Smart Marketing Goals Drive Results

A goal without a timeline is just a dream. — Robert Herjavec

Putting your marketing to work requires strategic organization. Otherwise, those goals you set languish in a notebook or — worse still — the back of your mind where you store the other good intentions.

If you are like me, a little structure goes a long way towards making those goals turn into accomplishments.

Make goal setting part of your corporate culture

We include marketing goals as part of our monthly process, for ourselves and for our clients. Putting a concrete number to traffic count goals, leads and conversions brings out the competitive side in all of us. And once we apply marketing analytics to those numbers, charts and graphs gamify trying to beat last month’s goals.

Make your goals SMART

We use the simple acronym S.M.A.R.T.

  • Specific – Your goal should be unambiguous and communicate what is expected, why it is important, who’s involved, where it is going to happen and which constraints are in place
  • Measurable – Your goal should have concrete criteria for measuring progress and reaching the goal
  • Attainable – Your goal should be realistic and possible for your team to reach
  • Relevant – Your goal should matter to your business and address a core initiative
  • Timely – You should have an expected date that you will reach the goal

Use your goals to structure campaigns

The beauty of creating a specific marketing campaign is that you harness all the components of SMART goals to create action around a desired outcome. When your blog posts, social media, emails and any outbound messages all align to tell the same message, you multiply your success.

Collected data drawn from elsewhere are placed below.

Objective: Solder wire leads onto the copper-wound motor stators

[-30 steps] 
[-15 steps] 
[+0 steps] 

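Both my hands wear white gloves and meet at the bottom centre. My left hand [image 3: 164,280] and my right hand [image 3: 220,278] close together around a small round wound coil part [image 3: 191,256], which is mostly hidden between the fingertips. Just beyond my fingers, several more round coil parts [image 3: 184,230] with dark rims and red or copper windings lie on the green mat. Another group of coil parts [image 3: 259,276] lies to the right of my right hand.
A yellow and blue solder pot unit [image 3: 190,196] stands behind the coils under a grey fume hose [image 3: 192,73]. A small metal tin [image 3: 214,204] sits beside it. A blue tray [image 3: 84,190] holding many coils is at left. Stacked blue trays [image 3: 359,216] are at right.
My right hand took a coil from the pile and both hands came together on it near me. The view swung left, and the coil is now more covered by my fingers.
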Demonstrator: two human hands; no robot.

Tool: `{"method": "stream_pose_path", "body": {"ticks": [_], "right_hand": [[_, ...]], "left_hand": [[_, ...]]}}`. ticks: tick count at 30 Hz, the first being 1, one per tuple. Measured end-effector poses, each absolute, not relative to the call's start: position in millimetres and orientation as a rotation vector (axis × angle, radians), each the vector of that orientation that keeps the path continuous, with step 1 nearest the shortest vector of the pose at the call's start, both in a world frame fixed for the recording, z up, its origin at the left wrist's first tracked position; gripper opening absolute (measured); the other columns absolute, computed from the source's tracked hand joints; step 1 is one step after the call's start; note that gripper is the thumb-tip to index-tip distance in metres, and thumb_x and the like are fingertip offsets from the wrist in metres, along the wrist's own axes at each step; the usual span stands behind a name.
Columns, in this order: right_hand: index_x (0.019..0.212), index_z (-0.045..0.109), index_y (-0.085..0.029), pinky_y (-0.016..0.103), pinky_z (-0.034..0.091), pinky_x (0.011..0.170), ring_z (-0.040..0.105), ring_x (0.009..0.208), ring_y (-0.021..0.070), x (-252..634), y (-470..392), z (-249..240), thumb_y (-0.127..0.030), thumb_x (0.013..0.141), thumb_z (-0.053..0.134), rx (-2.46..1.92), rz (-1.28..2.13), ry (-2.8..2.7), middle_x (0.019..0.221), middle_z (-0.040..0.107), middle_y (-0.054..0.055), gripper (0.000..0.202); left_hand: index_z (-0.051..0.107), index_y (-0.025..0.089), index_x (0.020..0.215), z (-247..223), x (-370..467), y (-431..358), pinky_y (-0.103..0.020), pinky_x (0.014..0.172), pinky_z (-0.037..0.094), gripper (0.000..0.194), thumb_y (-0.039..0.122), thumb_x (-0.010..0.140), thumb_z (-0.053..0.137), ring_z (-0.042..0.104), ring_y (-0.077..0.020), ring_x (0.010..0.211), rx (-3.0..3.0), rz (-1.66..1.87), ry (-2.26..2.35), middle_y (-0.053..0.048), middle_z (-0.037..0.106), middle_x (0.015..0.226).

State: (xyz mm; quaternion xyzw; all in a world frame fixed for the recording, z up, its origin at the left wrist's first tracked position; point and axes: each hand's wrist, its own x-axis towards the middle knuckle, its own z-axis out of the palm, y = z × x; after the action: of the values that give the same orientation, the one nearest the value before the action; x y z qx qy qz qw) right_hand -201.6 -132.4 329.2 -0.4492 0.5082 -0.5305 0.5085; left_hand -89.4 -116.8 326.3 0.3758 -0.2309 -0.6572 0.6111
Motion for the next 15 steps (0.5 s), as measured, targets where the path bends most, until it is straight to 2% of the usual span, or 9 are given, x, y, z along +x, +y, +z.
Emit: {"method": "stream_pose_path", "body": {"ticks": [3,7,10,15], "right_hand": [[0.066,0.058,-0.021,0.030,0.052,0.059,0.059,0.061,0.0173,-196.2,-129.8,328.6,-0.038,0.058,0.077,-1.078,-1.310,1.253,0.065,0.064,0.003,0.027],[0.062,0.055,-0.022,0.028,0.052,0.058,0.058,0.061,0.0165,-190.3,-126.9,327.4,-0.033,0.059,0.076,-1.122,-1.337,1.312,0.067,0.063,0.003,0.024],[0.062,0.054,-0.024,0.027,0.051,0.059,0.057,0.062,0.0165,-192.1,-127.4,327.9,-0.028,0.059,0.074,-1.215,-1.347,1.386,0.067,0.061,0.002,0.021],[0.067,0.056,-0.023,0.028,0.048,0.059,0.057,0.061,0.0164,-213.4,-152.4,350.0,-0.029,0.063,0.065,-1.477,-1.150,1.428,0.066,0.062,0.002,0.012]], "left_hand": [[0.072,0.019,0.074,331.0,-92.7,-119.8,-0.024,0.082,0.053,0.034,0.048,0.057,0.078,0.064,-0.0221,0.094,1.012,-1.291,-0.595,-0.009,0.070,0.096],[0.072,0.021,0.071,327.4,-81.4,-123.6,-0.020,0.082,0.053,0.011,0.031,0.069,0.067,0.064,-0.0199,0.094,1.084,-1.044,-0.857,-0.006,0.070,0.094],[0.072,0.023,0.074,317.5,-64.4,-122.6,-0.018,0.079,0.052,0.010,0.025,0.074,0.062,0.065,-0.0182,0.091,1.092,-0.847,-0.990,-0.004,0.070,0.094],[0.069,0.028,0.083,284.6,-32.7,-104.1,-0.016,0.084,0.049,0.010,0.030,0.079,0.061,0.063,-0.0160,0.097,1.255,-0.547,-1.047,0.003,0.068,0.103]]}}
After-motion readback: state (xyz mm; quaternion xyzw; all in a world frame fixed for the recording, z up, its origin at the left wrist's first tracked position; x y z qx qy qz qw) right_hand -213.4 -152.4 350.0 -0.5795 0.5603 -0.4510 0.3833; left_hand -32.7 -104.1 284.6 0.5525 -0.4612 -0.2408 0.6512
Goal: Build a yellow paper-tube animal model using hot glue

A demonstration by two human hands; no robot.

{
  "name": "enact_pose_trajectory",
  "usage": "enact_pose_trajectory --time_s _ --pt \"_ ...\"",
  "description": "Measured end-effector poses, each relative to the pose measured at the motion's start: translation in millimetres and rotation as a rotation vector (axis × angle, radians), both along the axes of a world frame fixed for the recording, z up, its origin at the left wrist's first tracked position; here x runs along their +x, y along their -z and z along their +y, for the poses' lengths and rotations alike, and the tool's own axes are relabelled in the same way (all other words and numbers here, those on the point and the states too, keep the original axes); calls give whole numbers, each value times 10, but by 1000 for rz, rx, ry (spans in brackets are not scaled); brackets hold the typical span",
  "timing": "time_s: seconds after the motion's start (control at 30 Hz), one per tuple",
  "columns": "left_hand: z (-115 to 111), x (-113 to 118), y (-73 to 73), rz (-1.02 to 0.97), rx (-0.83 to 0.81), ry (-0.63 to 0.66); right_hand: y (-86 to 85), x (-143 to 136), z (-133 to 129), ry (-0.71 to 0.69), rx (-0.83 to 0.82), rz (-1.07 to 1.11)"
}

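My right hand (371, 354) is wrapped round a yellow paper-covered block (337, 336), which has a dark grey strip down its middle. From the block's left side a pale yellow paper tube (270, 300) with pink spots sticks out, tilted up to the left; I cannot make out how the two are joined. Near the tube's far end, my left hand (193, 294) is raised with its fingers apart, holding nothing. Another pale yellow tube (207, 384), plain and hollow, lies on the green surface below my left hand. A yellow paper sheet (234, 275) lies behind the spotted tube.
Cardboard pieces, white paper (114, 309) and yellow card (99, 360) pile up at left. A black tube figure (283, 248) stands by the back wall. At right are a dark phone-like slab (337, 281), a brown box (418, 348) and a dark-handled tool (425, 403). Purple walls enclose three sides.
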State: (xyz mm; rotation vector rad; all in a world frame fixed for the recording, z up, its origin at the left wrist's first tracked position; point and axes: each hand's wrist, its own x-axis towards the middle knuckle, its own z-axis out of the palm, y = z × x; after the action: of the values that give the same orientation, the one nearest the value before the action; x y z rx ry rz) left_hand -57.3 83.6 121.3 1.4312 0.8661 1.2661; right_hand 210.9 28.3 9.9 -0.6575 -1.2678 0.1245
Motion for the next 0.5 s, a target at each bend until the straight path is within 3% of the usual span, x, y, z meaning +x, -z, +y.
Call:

The discipline of creating a campaign around a specific goal automatically sorts your marketing data into categorized buckets and helps you track how your audience is responding.

Goals enable accurate measurement

Quantifying the outcomes you need for success in your small business enables you to accurately measure the analytics on your activity. Determining the ROI of your specific activities helps tweak future time allotment, marketing budgets and staffing.

When to re-evaluate goals

Setting concrete goals can be nerve-wracking: “What if we don’t hit them?” You need to create a corporate culture that values constant improvement as well as hitting your goals. We all know there are circumstances beyond your control that may impact the success of a campaign. Knowing your true analytics will help you determine if you made improvement during the SMART goal timeframe or whether this particular campaign just missed the mark.

Nichole DeMeré contributed to this discussion on inbound.org recently by illustrating how to recognize bad goals.

“This is what a bad goal-setting looks like:

  • Setting fuzzy & poorly defined goals.
  • Too goal driven – Your goal may come with a downside that you don’t see. Spend some time asking “If we achieve this goal, what is the worst thing that could happen?” and creating a second goal to address that possibility.
  • Too rigid – You have to adjust your methods as new data comes in.
  • Too many goals – Some people think that setting a goal will magically generate motivation. It doesn’t. Better to focus on one or two attainable goals at a time.
  • Setting impossible goals – The object is to motivate, but the effect is the opposite. There’s a difference between setting big, audacious goals and impossible goals. You want to stretch with challenging goals, but you don’t want to set yourself up for failure.
  • Measuring success with vanity metrics – You want metrics that are tied to specifics. Define failure as clearly as you define success.”

Specific, measurable, attainable, relevant and timely goals will give your goal-setting process the structure and timeline it needs to turn from a dream to a measurable reality that delivers repeatable ROI to your brand. Whether you use this formula or another in your marketing, making goal-setting an integral component of your campaign activities will yield results that lower your cost of lead acquisition and drive sales.